University of Wisconsin-Madison
The design of modern intelligent systems relies heavily on techniques developed in the control and machine learning communities. On one hand, control techniques are crucial for safety-critical systems; the robustness to uncertainty and disturbance is typically introduced by a model-based design equipped with sensing, actuation, and feedback. On the other hand, learning techniques have achieved the state-of-the-art performance for a variety of artificial intelligence tasks (computer vision, natural language processing, and Go). The developments of next-generation intelligent systems such as self-driving cars, advanced robotics, and smart buildings require leveraging these control and learning techniques in an efficient and safe manner.
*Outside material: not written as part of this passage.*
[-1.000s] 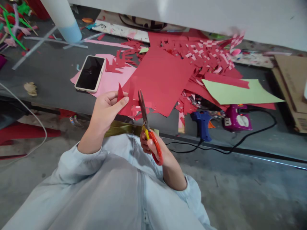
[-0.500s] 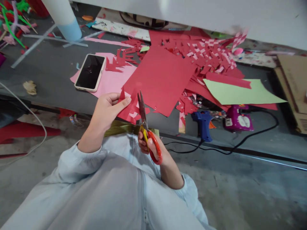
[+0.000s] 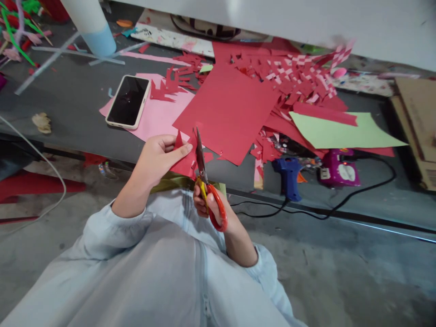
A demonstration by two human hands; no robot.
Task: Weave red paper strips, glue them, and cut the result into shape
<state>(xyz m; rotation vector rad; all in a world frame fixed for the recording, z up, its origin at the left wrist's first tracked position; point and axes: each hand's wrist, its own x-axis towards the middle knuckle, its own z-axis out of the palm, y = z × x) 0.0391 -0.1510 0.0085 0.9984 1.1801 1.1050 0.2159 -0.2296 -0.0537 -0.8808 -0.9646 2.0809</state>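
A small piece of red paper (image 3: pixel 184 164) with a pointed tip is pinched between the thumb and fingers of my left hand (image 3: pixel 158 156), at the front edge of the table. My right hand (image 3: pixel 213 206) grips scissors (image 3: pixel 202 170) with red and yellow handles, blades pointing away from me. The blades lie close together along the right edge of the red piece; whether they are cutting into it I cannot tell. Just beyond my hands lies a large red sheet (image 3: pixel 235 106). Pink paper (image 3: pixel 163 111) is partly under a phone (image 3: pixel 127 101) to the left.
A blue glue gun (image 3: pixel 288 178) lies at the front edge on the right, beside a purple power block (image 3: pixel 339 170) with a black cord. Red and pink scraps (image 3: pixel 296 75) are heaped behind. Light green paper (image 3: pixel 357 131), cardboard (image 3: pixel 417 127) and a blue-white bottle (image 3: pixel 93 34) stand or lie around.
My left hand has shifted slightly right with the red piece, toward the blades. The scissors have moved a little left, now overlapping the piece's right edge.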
This talk will focus on fundamental connections between robust control and machine learning. Specifically, we will present a control perspective on the empirical risk minimization (ERM) problem in machine learning. ERM is a central topic in machine learning research, and is typically solved using first-order optimization methods which are developed in a case-by-case manner. First, we will discuss how to adapt robust control theory to automate the analysis of such optimization methods including the gradient descent method, Nesterov's accelerated method, stochastic gradient descent (SGD), stochastic average gradient (SAG), SAGA, Finito, stochastic dual coordinate ascent (SDCA), stochastic variance reduction gradient (SVRG), and Katyusha momentum. Next, we will show how to apply classical control design tools (Nyquist plots and multiplier theory) to develop new robust accelerated methods for ERM problems. Finally, we will conclude with some long-term research vision on the general connections between our proposed control-oriented tools and reinforcement learning methods.